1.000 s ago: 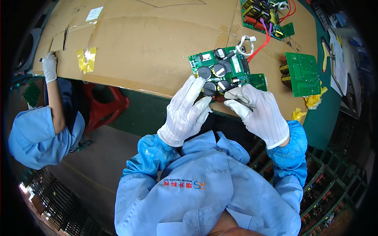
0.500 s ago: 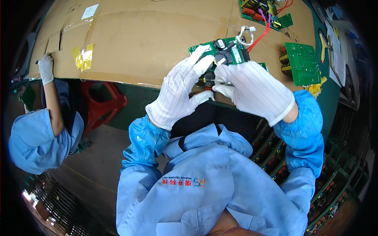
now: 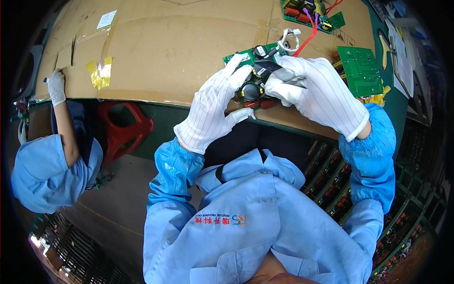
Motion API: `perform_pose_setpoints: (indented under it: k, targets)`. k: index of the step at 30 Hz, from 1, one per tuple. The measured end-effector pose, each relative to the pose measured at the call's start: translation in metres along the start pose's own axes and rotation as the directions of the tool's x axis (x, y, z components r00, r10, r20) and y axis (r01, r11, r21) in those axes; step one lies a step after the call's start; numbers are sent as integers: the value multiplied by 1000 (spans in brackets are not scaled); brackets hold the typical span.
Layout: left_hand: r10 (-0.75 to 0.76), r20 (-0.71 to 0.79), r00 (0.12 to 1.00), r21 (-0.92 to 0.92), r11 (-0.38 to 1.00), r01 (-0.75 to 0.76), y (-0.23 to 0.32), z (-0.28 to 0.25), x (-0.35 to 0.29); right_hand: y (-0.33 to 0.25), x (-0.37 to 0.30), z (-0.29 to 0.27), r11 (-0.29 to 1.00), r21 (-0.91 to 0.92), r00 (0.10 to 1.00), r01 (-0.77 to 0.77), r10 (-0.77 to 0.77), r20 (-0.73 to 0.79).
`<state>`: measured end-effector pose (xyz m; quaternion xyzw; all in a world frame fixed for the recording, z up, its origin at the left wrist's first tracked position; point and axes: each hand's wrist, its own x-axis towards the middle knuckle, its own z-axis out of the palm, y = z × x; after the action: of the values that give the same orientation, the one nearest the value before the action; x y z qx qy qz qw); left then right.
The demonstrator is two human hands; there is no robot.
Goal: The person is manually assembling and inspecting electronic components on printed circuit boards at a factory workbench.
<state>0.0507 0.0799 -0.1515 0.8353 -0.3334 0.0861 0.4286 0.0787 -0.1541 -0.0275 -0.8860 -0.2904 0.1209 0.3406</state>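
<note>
A green circuit board (image 3: 245, 57) with black round components (image 3: 250, 91) lies near the table's front edge. My left hand (image 3: 210, 102), in a striped white glove, grips its left side, fingers on top and thumb by the near edge. Over the board's right side is my right hand (image 3: 318, 90), also gloved, its fingers curled together near the black parts. Whatever sits between those fingers is hidden. A white cable loop (image 3: 285, 40) and red wires (image 3: 309, 35) rise at the far side of the board. Red components (image 3: 259, 103) show at its near end.
Another populated board (image 3: 302, 14) lies at the far right, and a green board (image 3: 360, 71) stands tilted right of my right hand. Cardboard (image 3: 175, 52) covers the table. A co-worker's gloved hand (image 3: 56, 87) rests at the left edge, near a red stool (image 3: 125, 130). Racks of boards (image 3: 331, 182) stand lower right.
My right hand has shifted right and slightly back from the near end of the board, uncovering the round black and red components. My left hand stays on the board.
</note>
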Motion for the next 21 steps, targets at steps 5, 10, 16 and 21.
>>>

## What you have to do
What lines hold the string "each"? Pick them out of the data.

## Written solution
Motion API: `perform_pose_setpoints: (indented under it: k, targets)`. k: index of the step at 30 Hz, from 1, one per tuple. The measured end-effector pose, each relative to the pose measured at the call's start: translation in metres along the start pose's own axes and rotation as the directions of the tool's x axis (x, y, z components r00, r10, r20) and y axis (r01, r11, r21) in those axes; step one lies a step after the call's start; numbers are sent as integers: the value multiplied by 1000 (spans in brackets are not scaled); brackets hold the typical span.
`<state>`: measured end-effector pose (xyz m; quaternion xyzw; all in a world frame fixed for the recording, z up, its origin at the left wrist's first tracked position; point and axes: each hand's wrist, its own x-axis towards the middle knuckle, its own z-axis out of the palm, y = z × x; after the action: of the values that give the same orientation, the one nearest the value before the action; x y z qx qy qz qw); left then right.

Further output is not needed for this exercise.